A contingent, conditioned suppression of eating following chronic benzodiazepine-induced hyperphagia

While the hyperphagic effect of chlordiazepoxide (CDP) has been reported by some to be enhanced with chronic drug treatment, the processes underlying this phenomenon are not well understood. In the present study, it was predicted that following chronic exposure to CDP-induced hyperphagia, animals given a placebo in place of their usual drug injection might be expected to exhibit evidence of a conditioned, drug-like response. Such a finding would then be consistent with an underlying process of behavioral sensitization. In Experiment 1a, Male Sprague-Dawley rats were randomly assigned to one of two groups receiving intraperitoneal (IP) injections of either 5 mg/kg CDP (Group CDP) or physiological saline (1 ml/kg; Group SAL) administered over 15 drug treatment days. Thirty minutes after each injection, all animals were given 30 min access to sweetened condensed milk. A significant enhancement of CDP-induced hyperphagia was observed over treatment sessions, confirming an earlier report. Unexpectedly, in the Placebo Test, the CDP animals exhibited a suppression of milk consumption relative to that of the SAL group. Using the same animals, this finding was successfuly replicated in Experiment 1b. In Experiment 2, it was hypothesized that if this conditioned, drug-opposite response were to reflect the involvement of some underlying compensatory, homeostatic mechanism, then it should only be observable under food-contingent conditions of chronic drug treatment.
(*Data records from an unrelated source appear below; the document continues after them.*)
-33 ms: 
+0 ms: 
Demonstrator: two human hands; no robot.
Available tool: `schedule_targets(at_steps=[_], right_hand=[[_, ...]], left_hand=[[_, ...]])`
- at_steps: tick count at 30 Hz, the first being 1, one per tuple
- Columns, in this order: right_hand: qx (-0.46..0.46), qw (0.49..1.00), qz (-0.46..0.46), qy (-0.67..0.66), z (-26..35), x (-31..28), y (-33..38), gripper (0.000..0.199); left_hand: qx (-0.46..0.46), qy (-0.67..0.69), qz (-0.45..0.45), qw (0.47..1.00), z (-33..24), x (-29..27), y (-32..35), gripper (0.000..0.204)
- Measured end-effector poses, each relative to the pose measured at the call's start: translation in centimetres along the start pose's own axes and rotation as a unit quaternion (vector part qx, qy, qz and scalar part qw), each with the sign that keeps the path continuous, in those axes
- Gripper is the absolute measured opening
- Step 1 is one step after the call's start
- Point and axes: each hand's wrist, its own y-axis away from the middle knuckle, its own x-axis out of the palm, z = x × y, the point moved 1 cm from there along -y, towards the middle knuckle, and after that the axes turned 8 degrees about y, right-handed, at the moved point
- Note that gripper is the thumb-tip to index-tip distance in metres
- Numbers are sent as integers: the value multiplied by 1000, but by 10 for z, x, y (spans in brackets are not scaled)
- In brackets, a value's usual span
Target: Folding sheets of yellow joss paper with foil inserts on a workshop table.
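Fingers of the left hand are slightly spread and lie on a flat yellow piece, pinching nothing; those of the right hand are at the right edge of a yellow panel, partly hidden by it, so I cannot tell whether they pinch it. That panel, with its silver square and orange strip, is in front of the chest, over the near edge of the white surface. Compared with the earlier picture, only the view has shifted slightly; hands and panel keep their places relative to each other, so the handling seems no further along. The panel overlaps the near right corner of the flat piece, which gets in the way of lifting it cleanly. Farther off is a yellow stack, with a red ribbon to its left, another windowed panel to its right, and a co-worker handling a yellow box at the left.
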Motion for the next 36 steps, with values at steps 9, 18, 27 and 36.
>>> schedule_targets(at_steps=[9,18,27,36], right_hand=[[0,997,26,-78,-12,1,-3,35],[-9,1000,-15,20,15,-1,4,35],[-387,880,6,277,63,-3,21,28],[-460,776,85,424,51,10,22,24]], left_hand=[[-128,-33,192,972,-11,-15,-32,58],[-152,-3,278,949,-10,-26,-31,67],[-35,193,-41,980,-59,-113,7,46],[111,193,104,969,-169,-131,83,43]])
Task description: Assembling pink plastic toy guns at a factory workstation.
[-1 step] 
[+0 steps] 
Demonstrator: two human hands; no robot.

This prediction was confirmed. While animals given chronic CDP treatments (5 and 15 mg/kg) followed by milk presentation (Contingent Group CDP/C) eventually exhibited a suppressed eating response in a Placebo Test, animals with an identical drug history, but with no opportunity to consume milk until 24 hr after each drug treatment (Noncontingent, Group CDP/NC) failed to show such a conditioned response relative to their respective saline control group. The implications of this surprising finding are discussed in relation to present theories of benzodiazepine hyperphagic action.